• _Exercise goal_: Your reply should hold exactly the lines from the one that contains "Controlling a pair" through the end of the data. Repeat them word for word.

+ + + + + + +

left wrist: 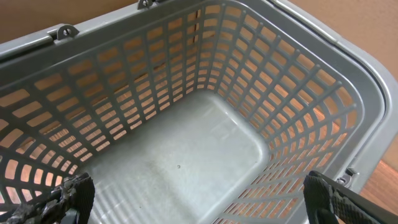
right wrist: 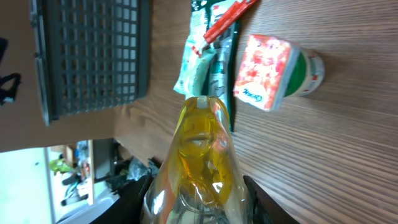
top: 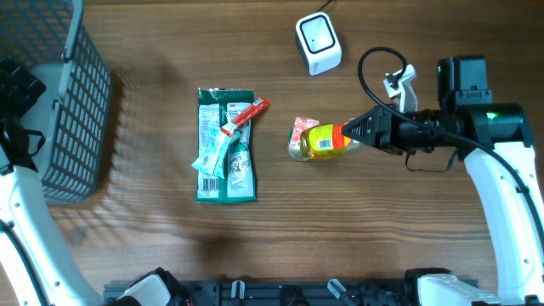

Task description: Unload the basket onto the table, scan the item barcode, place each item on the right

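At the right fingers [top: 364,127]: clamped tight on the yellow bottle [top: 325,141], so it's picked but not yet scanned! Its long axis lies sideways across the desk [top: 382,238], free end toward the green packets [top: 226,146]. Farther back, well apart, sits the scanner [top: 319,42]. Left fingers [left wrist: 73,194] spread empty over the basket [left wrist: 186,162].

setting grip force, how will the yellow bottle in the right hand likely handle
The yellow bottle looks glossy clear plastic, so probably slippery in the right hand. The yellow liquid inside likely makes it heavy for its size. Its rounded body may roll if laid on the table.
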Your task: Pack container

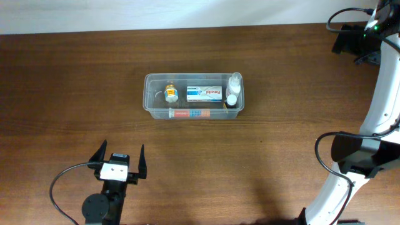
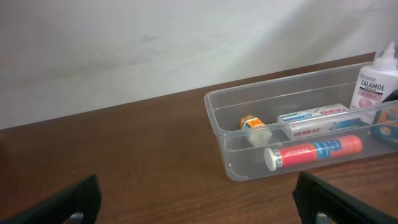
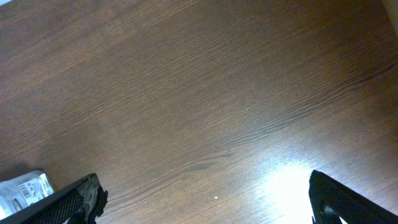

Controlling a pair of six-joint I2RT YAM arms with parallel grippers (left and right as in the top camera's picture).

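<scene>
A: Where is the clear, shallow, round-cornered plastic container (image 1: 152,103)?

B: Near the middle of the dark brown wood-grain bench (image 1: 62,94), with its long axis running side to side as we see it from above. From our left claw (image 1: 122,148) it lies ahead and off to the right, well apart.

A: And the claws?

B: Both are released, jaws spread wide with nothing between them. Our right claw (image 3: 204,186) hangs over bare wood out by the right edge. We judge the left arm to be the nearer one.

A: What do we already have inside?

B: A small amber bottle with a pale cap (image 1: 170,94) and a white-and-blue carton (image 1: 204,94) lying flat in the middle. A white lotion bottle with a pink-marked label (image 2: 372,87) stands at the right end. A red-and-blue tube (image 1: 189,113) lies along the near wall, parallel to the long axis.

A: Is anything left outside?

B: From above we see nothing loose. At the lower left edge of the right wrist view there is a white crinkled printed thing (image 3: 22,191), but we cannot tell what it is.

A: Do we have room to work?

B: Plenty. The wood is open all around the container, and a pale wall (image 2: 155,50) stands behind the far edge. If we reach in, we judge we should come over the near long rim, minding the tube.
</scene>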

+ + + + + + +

• _Answer below_:
Controlling a pair of six-joint I2RT YAM arms with parallel grippers (left and right as in the top camera's picture).

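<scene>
A: Where is the clear, shallow, round-cornered plastic container (image 1: 152,103)?

B: Near the middle of the dark brown wood-grain bench (image 1: 62,94), with its long axis running side to side as we see it from above. From our left claw (image 1: 122,148) it lies ahead and off to the right, well apart.

A: And the claws?

B: Both are released, jaws spread wide with nothing between them. Our right claw (image 3: 204,186) hangs over bare wood out by the right edge. We judge the left arm to be the nearer one.

A: What do we already have inside?

B: A small amber bottle with a pale cap (image 1: 170,94) and a white-and-blue carton (image 1: 204,94) lying flat in the middle. A white lotion bottle with a pink-marked label (image 2: 372,87) stands at the right end. A red-and-blue tube (image 1: 189,113) lies along the near wall, parallel to the long axis.

A: Is anything left outside?

B: From above we see nothing loose. At the lower left edge of the right wrist view there is a white crinkled printed thing (image 3: 22,191), but we cannot tell what it is.

A: Do we have room to work?

B: Plenty. The wood is open all around the container, and a pale wall (image 2: 155,50) stands behind the far edge. If we reach in, we judge we should come over the near long rim, minding the tube.
</scene>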

This concludes the response.